** WHAT IS REQUIRED **
Your job is to copy every line in the material containing the word "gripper".

** INFORMATION SUPPLIED **
------------------------------------------------------------

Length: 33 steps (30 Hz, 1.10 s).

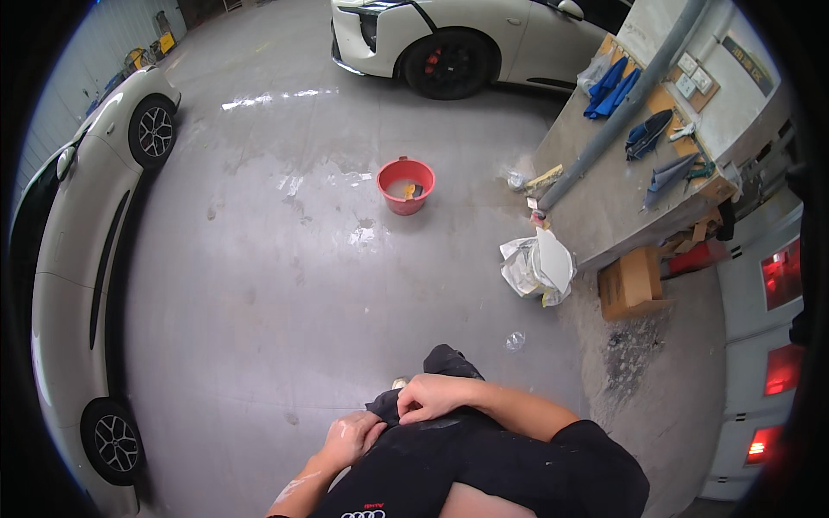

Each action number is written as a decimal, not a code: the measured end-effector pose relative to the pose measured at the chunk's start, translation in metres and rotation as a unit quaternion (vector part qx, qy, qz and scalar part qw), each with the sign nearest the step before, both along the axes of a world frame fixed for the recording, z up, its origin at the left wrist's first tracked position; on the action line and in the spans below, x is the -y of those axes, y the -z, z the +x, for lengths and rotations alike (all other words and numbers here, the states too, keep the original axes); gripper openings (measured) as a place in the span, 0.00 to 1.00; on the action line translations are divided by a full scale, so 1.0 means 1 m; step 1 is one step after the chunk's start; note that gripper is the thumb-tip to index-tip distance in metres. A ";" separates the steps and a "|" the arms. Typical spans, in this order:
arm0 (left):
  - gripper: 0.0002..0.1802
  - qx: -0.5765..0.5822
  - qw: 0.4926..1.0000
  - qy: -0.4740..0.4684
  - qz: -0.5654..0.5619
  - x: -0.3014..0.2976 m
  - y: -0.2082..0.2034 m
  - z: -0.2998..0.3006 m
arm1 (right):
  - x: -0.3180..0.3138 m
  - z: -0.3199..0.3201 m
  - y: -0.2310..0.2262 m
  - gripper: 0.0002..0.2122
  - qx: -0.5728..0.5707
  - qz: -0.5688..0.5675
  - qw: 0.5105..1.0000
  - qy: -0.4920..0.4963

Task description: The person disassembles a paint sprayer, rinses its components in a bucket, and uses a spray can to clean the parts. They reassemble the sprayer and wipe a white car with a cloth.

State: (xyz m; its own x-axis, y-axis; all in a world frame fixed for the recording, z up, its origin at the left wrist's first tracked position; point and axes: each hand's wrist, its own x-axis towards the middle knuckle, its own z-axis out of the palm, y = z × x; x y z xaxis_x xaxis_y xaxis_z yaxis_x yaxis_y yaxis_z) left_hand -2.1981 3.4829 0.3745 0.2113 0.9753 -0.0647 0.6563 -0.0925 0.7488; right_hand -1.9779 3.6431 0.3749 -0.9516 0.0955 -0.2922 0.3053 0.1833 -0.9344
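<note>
My left hand [348, 436] is at the front of my waist, with whitish smears on its back and forearm. Its curled fingers grip black clothing [386, 406]. Just beside it, my right hand [429, 396] lies across my body with the fingers folded in against the same dark fabric. Whatever the right fingertips hold is hidden behind the knuckles. Below the hands is my black shirt [406, 462]. Part of a light shoe [400, 382] shows beyond the cloth.
A red bucket [406, 205] with items inside stands on the grey floor ahead. White cars are at the left [65, 250] and far side [484, 34]. At right are a bagged bin [527, 268], a cardboard box [630, 285], a slanting pipe [626, 104] and hanging blue cloths [611, 89].
</note>
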 end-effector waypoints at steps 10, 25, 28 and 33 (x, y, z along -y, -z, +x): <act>0.10 -0.019 0.996 -0.070 0.058 -0.162 0.014 -0.045 | -0.160 -0.053 0.021 0.10 -0.048 0.070 0.996 0.003; 0.12 -0.033 0.999 -0.001 0.042 -0.485 -0.063 -0.147 | -0.506 -0.171 -0.011 0.09 -0.023 -0.071 0.979 -0.191; 0.12 -0.008 1.000 -0.016 -0.003 -0.534 -0.047 -0.195 | -0.555 -0.222 0.007 0.09 0.011 -0.075 0.977 -0.198; 0.14 0.156 0.966 -0.129 -0.159 -0.631 -0.028 -0.289 | -0.655 -0.289 0.031 0.09 0.008 -0.149 0.989 0.027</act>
State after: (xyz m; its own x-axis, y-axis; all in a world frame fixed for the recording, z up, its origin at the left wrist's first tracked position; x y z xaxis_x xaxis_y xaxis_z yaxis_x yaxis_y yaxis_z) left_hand -2.4870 4.1139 0.4025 0.0220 0.9393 -0.3424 0.3654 0.3113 0.8773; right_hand -2.2674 4.2978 0.3439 -0.9427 0.0539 -0.3292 0.3216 -0.1154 -0.9398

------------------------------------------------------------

** ANSWER FOR THIS EXERCISE **
Each action number is written as a decimal, not a code: the measured end-effector pose relative to the pose measured at the chunk's start, translation in metres and rotation as a unit quaternion (vector part qx, qy, qz and scalar part qw), each with the sign nearest the step before, both along the axes of a world frame fixed for the recording, z up, its origin at the left wrist's first tracked position; on the action line and in the spans below, x is the -y of those axes, y the -z, z the +x, for lengths and rotations alike (all other words and numbers here, the states too, keep the original axes); gripper openings (measured) as a place in the span, 0.00 to 1.00; on the action line translations are divided by a full scale, so 1.0 means 1 m; step 1 is one step after the chunk's start; note that gripper is the thumb-tip to index-tip distance in metres. A ";" separates the steps and a "|" the arms. Typical spans, in this order:
  - gripper: 0.0002..0.1802
  - gripper: 0.0002..0.2122

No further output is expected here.